(Exercise prompt)
Starting with the first line and ending with the last, transcribe the data exactly.

________________________________________

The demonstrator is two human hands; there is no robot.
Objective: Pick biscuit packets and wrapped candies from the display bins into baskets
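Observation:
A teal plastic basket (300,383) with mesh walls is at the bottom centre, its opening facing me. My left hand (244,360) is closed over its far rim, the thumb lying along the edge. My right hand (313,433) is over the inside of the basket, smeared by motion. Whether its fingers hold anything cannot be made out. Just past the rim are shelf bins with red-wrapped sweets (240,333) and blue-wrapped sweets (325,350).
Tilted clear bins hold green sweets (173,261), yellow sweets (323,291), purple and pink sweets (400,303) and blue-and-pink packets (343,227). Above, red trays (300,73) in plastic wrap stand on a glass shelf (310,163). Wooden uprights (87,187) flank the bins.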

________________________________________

(Your solution)
The demonstrator is two human hands; there is no robot.
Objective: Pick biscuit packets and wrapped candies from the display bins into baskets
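Observation:
A teal plastic basket (300,383) with mesh walls is at the bottom centre, its opening facing me. My left hand (244,360) is closed over its far rim, the thumb lying along the edge. My right hand (313,433) is over the inside of the basket, smeared by motion. Whether its fingers hold anything cannot be made out. Just past the rim are shelf bins with red-wrapped sweets (240,333) and blue-wrapped sweets (325,350).
Tilted clear bins hold green sweets (173,261), yellow sweets (323,291), purple and pink sweets (400,303) and blue-and-pink packets (343,227). Above, red trays (300,73) in plastic wrap stand on a glass shelf (310,163). Wooden uprights (87,187) flank the bins.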

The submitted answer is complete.